Dara antik kenti ve harabeleri (Dara Kale Kenti) ya da halk arasındaki adıyla Mezopotamya Dara harabeleri tarihi, mimari yapıları ve tarihte büyük bir Roma ve Bizans sınır kenti olması ile Mardin kentinde, Güneydoğu Anadolu bölgesinde görülmesi gereken gezilecek yerler arasında önemli bir yere sahiptir. Mezopotamya kuzey girişinde Mardin’de olan antik kent, büyük su sarnıçlarıyla da görenlerin dikkatini çekmektedir. Bu anlamda ayrıca Mardin’de gezilecek yerlerin başında gelmektedir.

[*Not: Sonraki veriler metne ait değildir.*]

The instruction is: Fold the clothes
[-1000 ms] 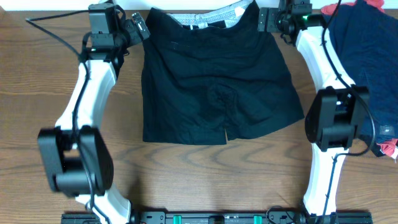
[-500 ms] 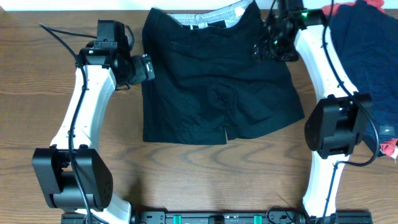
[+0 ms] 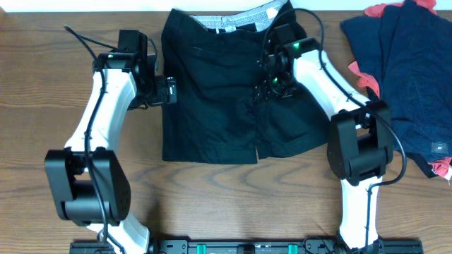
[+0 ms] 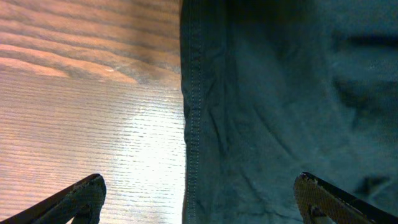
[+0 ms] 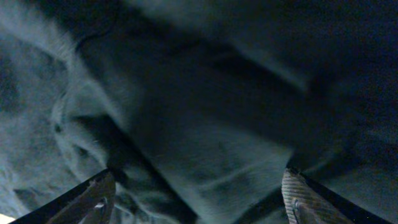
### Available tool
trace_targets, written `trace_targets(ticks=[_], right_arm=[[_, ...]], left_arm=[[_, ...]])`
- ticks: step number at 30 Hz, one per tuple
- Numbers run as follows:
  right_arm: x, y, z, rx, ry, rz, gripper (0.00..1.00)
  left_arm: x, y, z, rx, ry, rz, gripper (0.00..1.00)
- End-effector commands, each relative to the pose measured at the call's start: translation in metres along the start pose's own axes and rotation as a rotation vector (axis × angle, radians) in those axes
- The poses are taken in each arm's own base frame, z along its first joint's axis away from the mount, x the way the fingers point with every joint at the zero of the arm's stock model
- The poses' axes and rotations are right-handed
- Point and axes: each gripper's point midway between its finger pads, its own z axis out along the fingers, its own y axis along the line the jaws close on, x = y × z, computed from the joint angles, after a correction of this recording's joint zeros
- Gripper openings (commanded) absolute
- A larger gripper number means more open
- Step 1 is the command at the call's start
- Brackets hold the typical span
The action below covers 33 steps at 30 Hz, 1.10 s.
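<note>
Evidently the first fold was beginning: shorts lay flat on the worktop, left claw agape at their side seam, right claw agape over the crotch; next, both probably needed to pinch fabric

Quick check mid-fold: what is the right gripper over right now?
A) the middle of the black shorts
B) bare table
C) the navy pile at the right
A: the overhead view puts the right gripper above the middle of the black shorts, and its wrist view shows only dark fabric between the open fingers.
</note>
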Motion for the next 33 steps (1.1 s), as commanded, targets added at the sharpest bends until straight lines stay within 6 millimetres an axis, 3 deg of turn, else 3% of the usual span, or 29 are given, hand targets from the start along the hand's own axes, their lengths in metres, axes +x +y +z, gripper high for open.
trace_targets(ticks=[1,8,13,23,28,33], right_arm=[[-0.001,0.009,-0.002,-0.014,-0.012,-0.003,0.82],[0.013,-0.022,0.017,0.122,0.008,0.059,0.82],[0.029,-0.042,0.033,0.130,0.039,0.114,0.82],[0.052,-0.093,0.024,0.111,0.111,0.214,0.90],[0.030,-0.067,-0.004,-0.114,0.016,0.118,0.90],[0.010,-0.047,-0.067,-0.110,-0.130,0.033,0.94]], left_arm=[[0.002,0.001,0.005,-0.007,0.018,0.018,0.98],[-0.007,-0.002,0.002,-0.001,-0.021,0.046,0.98],[-0.028,-0.016,-0.015,0.010,-0.096,0.152,0.98],[-0.079,-0.028,-0.055,0.029,-0.282,0.166,0.98],[-0.100,-0.032,-0.053,0.035,-0.355,0.180,0.98],[-0.125,-0.035,-0.037,0.041,-0.421,0.185,0.98]])
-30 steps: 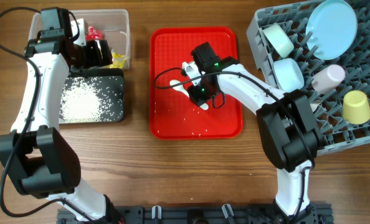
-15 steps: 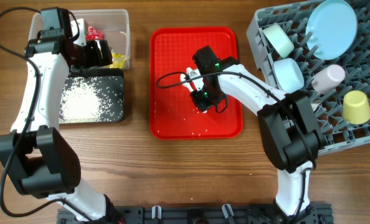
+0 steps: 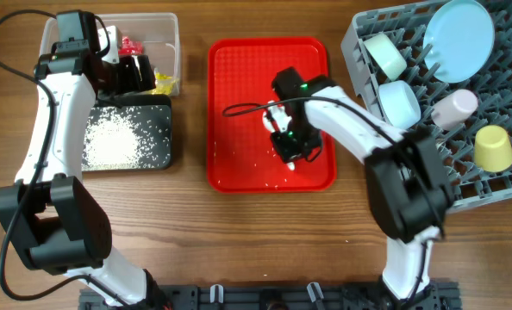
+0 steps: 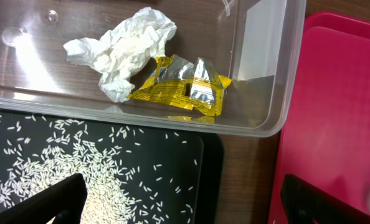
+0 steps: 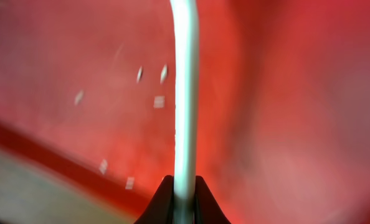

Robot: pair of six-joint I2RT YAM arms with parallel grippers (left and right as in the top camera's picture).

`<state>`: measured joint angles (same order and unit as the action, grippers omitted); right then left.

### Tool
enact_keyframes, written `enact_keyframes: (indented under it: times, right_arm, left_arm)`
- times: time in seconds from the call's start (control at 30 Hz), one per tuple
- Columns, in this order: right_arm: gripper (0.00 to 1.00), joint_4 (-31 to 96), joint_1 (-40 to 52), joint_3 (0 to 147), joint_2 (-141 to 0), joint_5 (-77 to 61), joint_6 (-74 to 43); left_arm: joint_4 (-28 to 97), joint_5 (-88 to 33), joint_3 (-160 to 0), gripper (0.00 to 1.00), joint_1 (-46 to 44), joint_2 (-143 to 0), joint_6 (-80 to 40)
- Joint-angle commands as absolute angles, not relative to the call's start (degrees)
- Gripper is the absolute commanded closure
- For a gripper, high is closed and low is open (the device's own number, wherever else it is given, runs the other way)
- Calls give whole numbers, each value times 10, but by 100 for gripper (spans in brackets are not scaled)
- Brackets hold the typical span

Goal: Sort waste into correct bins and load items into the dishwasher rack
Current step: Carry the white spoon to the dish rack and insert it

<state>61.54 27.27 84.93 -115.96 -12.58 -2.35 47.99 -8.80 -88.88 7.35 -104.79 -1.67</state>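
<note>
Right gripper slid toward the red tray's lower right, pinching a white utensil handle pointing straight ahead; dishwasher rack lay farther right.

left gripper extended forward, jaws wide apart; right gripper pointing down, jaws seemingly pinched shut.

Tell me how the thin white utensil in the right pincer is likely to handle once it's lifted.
The white utensil looks slim and plastic, so probably very light and slightly bendy. The right pincer pinches it with a long stretch sticking out, so it may pivot or slip.
</note>
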Motion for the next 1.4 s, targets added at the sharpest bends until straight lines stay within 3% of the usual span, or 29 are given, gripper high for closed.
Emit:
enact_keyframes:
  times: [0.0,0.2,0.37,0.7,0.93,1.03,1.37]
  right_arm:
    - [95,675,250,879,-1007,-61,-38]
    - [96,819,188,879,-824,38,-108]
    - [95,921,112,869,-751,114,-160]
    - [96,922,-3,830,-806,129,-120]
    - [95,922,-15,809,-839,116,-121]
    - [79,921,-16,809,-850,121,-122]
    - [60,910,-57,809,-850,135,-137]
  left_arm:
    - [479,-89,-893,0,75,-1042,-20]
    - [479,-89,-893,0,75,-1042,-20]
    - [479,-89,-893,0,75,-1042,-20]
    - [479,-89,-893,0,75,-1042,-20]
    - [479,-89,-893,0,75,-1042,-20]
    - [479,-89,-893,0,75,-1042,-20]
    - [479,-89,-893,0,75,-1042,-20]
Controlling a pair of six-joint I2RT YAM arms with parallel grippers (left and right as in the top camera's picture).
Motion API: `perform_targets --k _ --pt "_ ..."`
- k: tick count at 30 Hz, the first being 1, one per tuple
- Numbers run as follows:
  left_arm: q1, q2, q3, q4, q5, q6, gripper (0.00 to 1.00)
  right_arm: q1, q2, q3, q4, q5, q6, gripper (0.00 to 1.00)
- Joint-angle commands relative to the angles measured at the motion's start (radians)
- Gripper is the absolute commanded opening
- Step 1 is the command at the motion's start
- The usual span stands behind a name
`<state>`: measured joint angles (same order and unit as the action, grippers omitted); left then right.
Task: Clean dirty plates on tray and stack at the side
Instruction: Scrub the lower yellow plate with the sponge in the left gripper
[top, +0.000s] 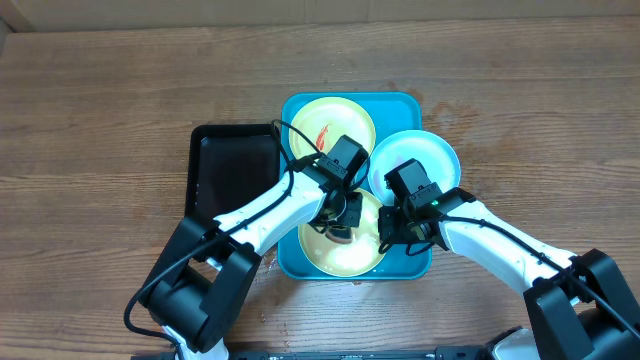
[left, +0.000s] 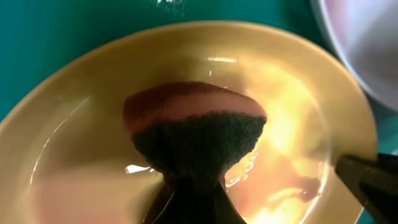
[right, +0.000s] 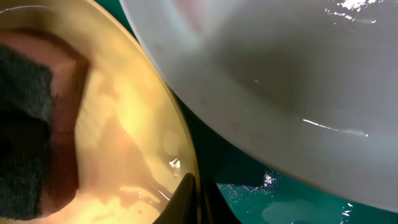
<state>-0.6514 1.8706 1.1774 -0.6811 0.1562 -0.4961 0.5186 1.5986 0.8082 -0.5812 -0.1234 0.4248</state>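
**When the hold is thin, a scrub can go astray**

Because the right gripper (right: 193, 200) has its claw drawn together on only the thin right rim of the round yellow-green plastic plate (top: 350, 255) at the near end of the large teal-blue rectangular plastic tray (top: 400, 105), the hold looks slight. A hard sideways push from the pink sponge with a dark green scouring layer (left: 196, 124) could twist the glossy, wet-looking plate out of the pinch, or tip its far edge up.

A second risk is the round pale blue-white plastic plate (top: 415, 160). It lies at the tray's right side, overhanging the rim and lapping over the near plate's edge, just beside the right gripper. A jolt there could nudge it off the tray. The other round yellow-green plate (top: 330, 128), streaked with red, lies at the tray's far end, well clear of the work.

The left gripper (top: 340, 225) is clamped on the sponge and presses it onto the near plate's floor. Its arm slants in from the tray's near left, with the wrist above the tray's middle and the fingers pointing down. The right arm comes in low from the tray's near right, its fingers aimed inward at the rim.
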Motion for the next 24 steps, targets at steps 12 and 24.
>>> perform_targets --k 12,24 --pt "-0.003 -0.021 0.05 0.011 0.071 0.025 0.04 0.004 0.003 -0.003 0.0 -0.005 -0.006 0.04" --pt "-0.004 -0.221 0.085 -0.175 -0.086 0.087 0.04 0.004 0.003 -0.003 -0.003 -0.005 -0.006 0.04"
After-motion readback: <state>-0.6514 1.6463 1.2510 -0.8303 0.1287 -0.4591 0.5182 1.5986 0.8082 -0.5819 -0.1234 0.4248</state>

Dara antik kenti nerededir diye soracak olursanız, tarihi Mardin kentine 30 km kadar mesafede olmakla birlikte, düz bir asfalt yoldan 30 dakika gibi bir sürede gidilmekte ve Suriye sınırına yakın bir yerde bulunmaktadır. Diğer yanda yine Mardin’e bağlı Nusaybin ilçesinden gitmek isterseniz aynı km ve aynı dakika mesafesindedir.
Ancak Dara antik kentine gidecek olanların Mardin yolunu kullanmalarını önerilmektedir. Dara antik kenti, Mardin’in güneydoğusunda 30 km. uzaklıkta yer alan Oğuz köyünde bulunmakta ve antik kent, Mezopotamya ovası ile Tur-Abdin Dağlarının birleştiği yerde kireçtaşı ana kaya üzerinde kurulmuştur. Ayrıca Dara Mezopotamya harabelerini yapan taş ustaları, Mor Gabriel Manastırı‘nı yapan taş ustalarıdır.

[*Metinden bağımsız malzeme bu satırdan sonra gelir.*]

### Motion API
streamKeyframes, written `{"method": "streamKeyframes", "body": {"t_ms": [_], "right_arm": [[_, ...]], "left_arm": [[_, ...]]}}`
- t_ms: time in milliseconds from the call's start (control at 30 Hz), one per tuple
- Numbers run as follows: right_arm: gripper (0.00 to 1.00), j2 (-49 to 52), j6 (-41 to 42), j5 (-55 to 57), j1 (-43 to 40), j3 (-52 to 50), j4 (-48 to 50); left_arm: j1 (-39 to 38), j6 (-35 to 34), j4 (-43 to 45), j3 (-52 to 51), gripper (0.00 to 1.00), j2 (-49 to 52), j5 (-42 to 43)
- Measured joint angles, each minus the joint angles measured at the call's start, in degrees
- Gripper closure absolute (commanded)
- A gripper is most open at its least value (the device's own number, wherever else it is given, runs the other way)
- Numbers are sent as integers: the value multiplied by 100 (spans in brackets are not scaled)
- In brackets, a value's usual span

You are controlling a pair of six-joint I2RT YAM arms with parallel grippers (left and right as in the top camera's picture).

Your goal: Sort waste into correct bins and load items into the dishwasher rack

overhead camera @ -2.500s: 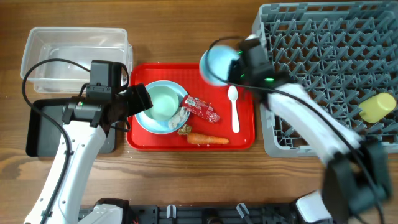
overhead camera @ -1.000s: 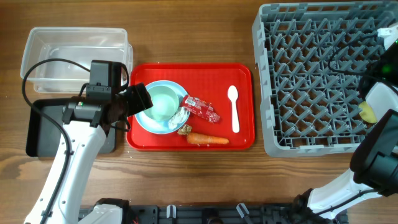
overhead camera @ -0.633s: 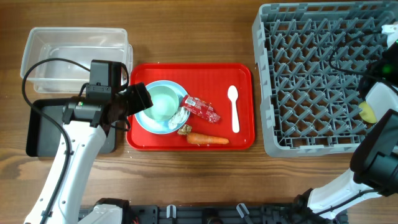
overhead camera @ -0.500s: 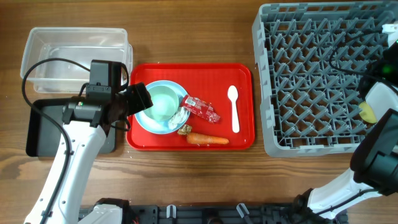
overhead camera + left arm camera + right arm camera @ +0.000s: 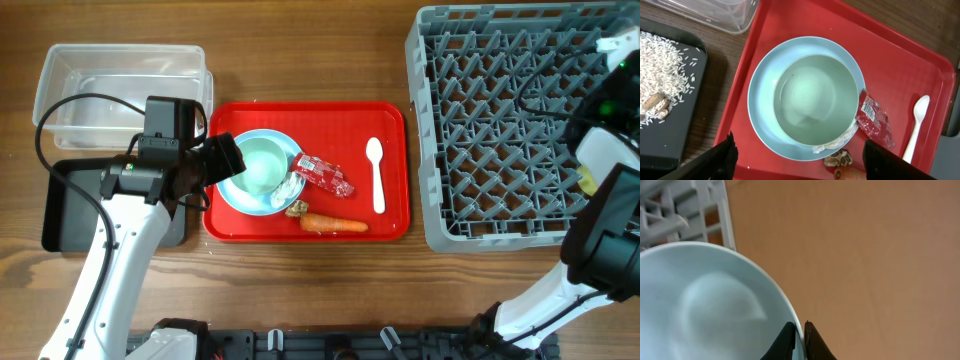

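Observation:
My left gripper (image 5: 802, 161) hangs open above the light blue plate (image 5: 760, 100), which carries the pale green bowl (image 5: 815, 97). Crumpled tissue (image 5: 835, 142), a brown scrap (image 5: 839, 159), a red wrapper (image 5: 875, 120) and the carrot (image 5: 335, 224) lie beside the plate. The white spoon (image 5: 376, 175) lies further right. My right gripper (image 5: 799, 330) is shut on the rim of the light blue bowl (image 5: 705, 305), at the far right edge of the dishwasher rack (image 5: 500, 120). The right arm hides most of the yellow cup (image 5: 586, 181).
The dishes and waste sit on a flat red tray (image 5: 390, 120). At the left stand the clear tub (image 5: 120, 85) and the black tray (image 5: 665, 85), which holds rice and a brown scrap. Bare wooden table shows beyond the rack's corner (image 5: 685, 210).
The right arm carried the light blue bowl from above the red tray across to the rack's far right edge, then shifted slightly. The left arm has not moved.

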Motion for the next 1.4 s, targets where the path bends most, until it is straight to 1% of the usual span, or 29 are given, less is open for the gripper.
{"method": "streamKeyframes", "body": {"t_ms": [133,200,267,333,400,533,633,933,1100,1133,1167,1200,1233,1333,1400], "right_arm": [[93,24,-48,9,59,0,101],[96,101,-63,90,42,-9,494],[96,168,-85,205,9,-11,1038],[96,168,-83,245,-26,-11,1285],[96,168,-83,284,-83,-11,1187],[96,170,-83,269,-157,-11,507],[96,155,-83,133,-168,2,269],[95,136,-57,39,-160,55,127],[96,136,114,341,68,55,15],[91,136,243,498,138,55,-15],[67,138,433,702,210,55,-55],[46,138,603,855,256,55,-98],[35,138,833,988,321,55,-240],[32,142,1261,1180,544,48,-870],[32,142,1587,1226,721,48,-1360]], "left_arm": [[0,0,0,0,19,0,0],[0,2,0,0,19,0,0],[0,0,-2,0,19,0,0],[0,0,0,0,19,0,0],[0,0,0,0,19,0,0],[0,0,7,0,19,0,0],[0,0,2,0,19,0,0],[0,0,44,0,19,0,0],[0,0,48,0,19,0,0],[0,0,68,0,18,0,0],[0,0,87,0,18,0,0],[0,0,103,0,18,0,0],[0,0,107,0,18,0,0],[0,0,116,0,18,0,0],[2,0,127,0,18,0,0]]}}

Dara Antik Kenti fotoğrafları için tıklayınız
Dara Antik Kenti Ziyaret Saatleri ve Giriş Ücreti 2024
Mardin Dara antik kenti veya Mezopotamya Dara harabelerine giriş ücretsizdir. Dara antik kenti 1 Nisan – 1 Ekim arasına gelen Yaz döneminde 08:30 ile 18:00 arası, 1 Ekim – 1 Nisan arası olan Kış döneminde ise 08:00 ile 17:00 saatleri arasında açıktır.
Ayrıca her pazartesi günü Dara antik kenti, tatil günü olduğundan ziyaret edilmemektedir. Dara antik kenti girişinde ufak bir yerel kafeterya bulunmaktadır, sıcak günlerde kenti gezmeden önce bir şeyler içmenizi tavsiye ederiz. Ayrıca Dara antik kenti gezisi tahminen iki saate yakın bir sürede bitecektir.

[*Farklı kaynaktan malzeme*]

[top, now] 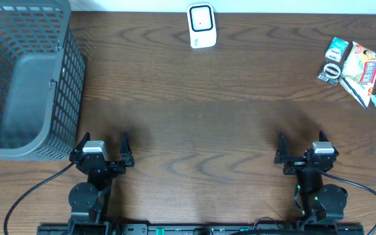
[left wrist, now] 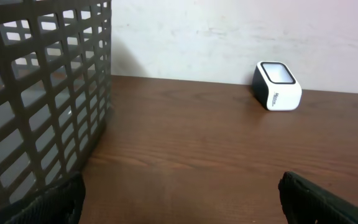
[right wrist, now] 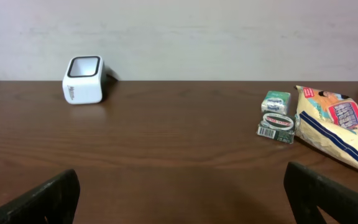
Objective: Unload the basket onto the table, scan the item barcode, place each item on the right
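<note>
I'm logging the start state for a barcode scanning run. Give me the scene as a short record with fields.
scanner: white barcode scanner, far centre of the table, upright
basket: grey mesh basket, far left, looks empty
items: snack bag, small green packet and small can, far right, grouped
left end effector: open, holding nothing
right end effector: open, holding nothing
progress: no item picked up yet

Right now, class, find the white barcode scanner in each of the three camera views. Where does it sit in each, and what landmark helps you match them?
Overhead: the white barcode scanner sits at top centre, by the table's far edge.
Left wrist: upper right, near the wall.
Right wrist: upper left, near the wall.
Shared landmark: the dark wood table, in all three; the grey basket shows only overhead and left wrist.
</note>
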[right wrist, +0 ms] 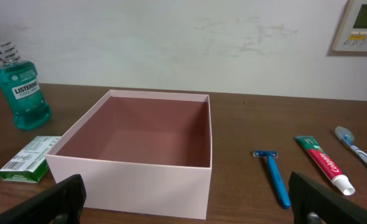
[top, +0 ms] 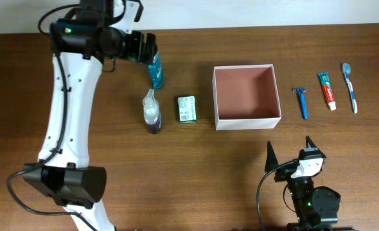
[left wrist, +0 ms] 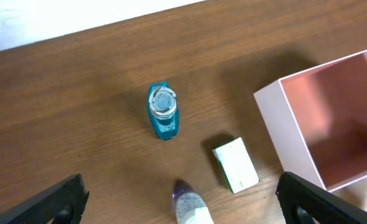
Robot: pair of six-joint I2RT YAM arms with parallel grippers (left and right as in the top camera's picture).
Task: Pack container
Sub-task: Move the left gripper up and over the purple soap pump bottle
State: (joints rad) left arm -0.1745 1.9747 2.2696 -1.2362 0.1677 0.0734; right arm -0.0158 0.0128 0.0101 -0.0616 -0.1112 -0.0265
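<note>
The container (top: 247, 122) sits mid-bench, toward the far edge. The mouthwash (right wrist: 22, 93), labelled "LISTERINE COOL MINT", stands to its left, nearer the far edge. The toothpaste (right wrist: 323, 165) lettering is too small to read. The left claw (left wrist: 185, 198) is spread above the mouthwash. The right claw (top: 290, 154) is spread near the front edge, gripping nothing.

Wood tbl (top: 176, 167), container (top: 247, 122), mouthwash (top: 156, 77), razor (top: 301, 102), toothpaste (top: 327, 90)

container (top: 247, 122) open from above; soap box (top: 187, 108), razor (top: 300, 102) flank sides.
</note>
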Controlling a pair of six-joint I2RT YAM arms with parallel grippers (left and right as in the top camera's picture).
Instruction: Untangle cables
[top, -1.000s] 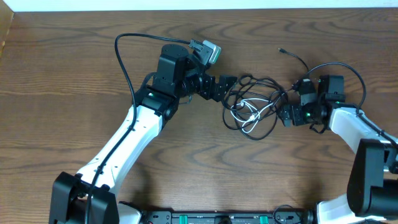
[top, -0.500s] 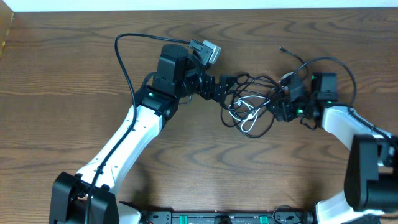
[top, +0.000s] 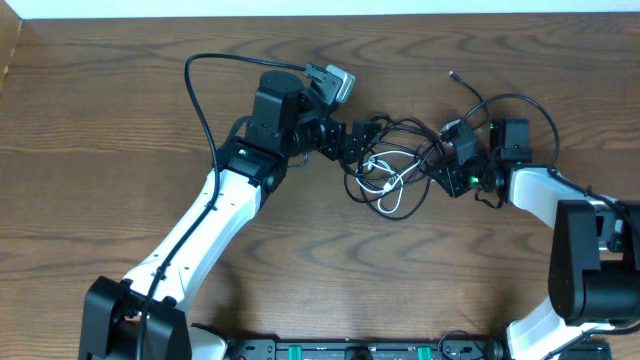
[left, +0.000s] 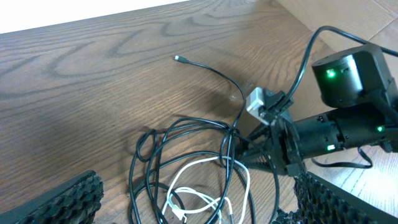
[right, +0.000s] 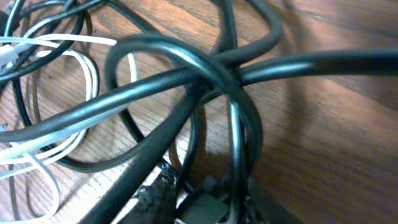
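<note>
From above, the cables lay knotted on the table between the arms. The left wrist view showed the left gripper spread wide and empty, and the right gripper pinched narrow on black strands. Close up from the right wrist, loops crossed the white cable, so a slow outward pull seemed wisest.

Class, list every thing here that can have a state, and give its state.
black cables: tangled in one heap, one plug end lying free.
white cable: looped inside the black tangle.
left hand: open, at the heap's edge.
right hand: shut on black cables.
</note>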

Dara Antik Kenti ve Harabeleri Tarihçesi
Mezopotamya’nın Efes’i kabul edilen Dara antik kenti (Dara Harabeleri ya da Dara Kale Kenti), Roma imparatoru Anastasius (491-518) tarafından milattan sonra 504-507 yılları arasında inşa edilmiştir.
Antik kentin bulunduğu bölgede İran hükümdarı Darayuvaşi, Romalılar tarafından bilinen ismiyle Darius tarafından ‘dinlence alanı’ olarak yaptırılmış bir yerleşim yeri olduğu rivayeti vardır, fakat bunu kanıtlayan kesin bilgi bulunmamaktadır. Alanda daha eski yerleşimlerin izlerinin bulunması, muhtemel bir yerleşim üzerine şekillendiği ihtimalini kuvvetlendirmektedir.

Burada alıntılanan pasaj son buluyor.